Collection entries:

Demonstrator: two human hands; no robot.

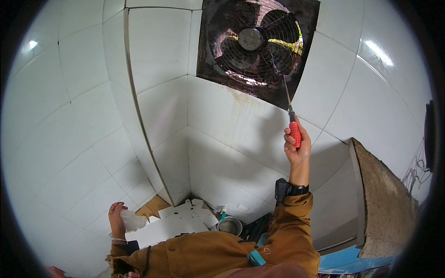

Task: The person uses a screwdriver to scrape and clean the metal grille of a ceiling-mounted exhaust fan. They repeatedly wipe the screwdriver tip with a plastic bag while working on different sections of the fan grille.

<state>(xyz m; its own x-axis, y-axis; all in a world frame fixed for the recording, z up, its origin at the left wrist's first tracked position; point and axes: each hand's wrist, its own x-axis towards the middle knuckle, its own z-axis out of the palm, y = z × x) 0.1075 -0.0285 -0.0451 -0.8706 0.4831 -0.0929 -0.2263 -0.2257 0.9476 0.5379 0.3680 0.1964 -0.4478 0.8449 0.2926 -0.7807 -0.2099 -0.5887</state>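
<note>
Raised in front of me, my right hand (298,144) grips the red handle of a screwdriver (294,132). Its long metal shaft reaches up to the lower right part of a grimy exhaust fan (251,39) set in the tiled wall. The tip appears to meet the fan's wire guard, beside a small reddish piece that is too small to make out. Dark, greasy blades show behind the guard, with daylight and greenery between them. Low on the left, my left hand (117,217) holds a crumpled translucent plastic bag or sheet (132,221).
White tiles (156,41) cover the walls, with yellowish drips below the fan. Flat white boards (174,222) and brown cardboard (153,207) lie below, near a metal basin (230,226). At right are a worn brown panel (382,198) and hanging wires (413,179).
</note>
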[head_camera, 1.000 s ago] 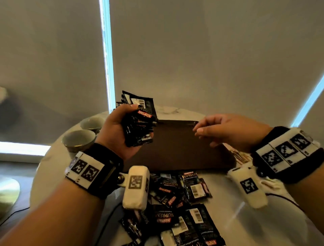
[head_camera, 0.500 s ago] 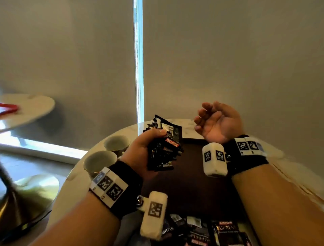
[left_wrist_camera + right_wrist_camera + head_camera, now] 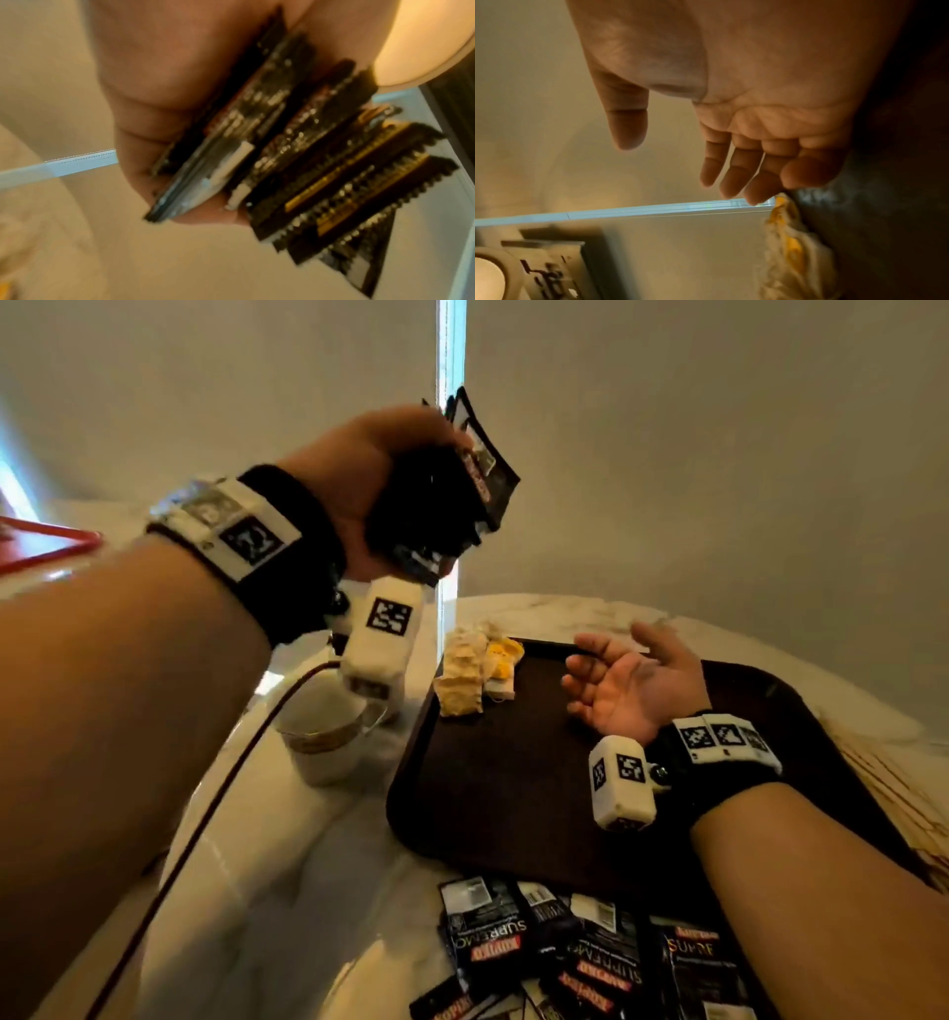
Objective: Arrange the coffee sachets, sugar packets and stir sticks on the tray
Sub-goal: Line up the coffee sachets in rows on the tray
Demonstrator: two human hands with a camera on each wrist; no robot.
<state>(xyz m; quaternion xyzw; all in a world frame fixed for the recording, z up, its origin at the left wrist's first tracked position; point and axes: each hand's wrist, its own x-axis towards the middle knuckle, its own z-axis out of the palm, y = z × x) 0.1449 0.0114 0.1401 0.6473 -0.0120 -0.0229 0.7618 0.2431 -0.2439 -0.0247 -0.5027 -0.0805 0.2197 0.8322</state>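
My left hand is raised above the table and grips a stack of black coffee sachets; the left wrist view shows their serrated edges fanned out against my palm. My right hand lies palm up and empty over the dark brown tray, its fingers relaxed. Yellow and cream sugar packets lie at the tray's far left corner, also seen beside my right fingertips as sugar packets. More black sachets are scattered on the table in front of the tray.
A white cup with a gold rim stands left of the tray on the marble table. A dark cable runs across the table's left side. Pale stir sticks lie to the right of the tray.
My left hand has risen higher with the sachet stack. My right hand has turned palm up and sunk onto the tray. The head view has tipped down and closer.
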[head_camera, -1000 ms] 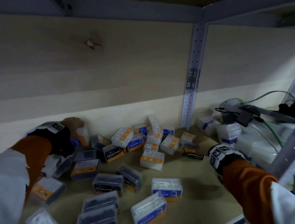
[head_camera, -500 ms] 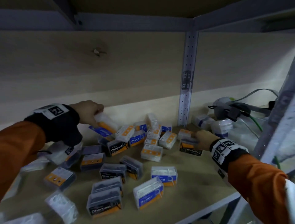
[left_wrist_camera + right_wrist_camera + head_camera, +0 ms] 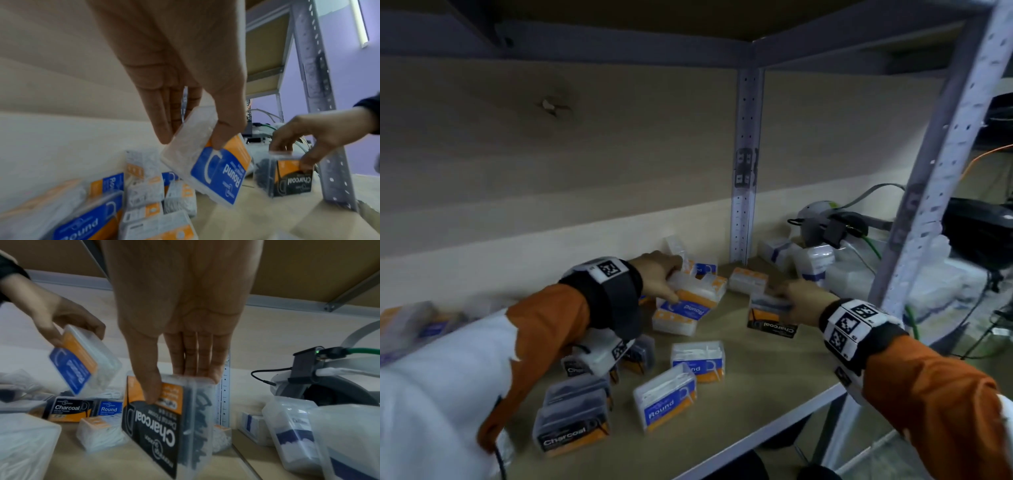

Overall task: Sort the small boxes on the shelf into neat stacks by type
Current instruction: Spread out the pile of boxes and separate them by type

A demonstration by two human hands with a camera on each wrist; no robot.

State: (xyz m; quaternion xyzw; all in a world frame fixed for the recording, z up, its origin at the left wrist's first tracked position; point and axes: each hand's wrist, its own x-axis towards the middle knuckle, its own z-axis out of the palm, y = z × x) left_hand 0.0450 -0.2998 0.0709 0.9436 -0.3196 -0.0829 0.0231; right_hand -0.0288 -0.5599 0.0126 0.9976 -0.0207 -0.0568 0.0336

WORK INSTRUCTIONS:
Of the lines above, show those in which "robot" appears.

ANSWER BOX:
Demonstrator: two human hands; no robot.
Demonstrator: two human hands with a camera on each wrist; no robot.
A demonstration by two human hands with a camera on each wrist; no robot.

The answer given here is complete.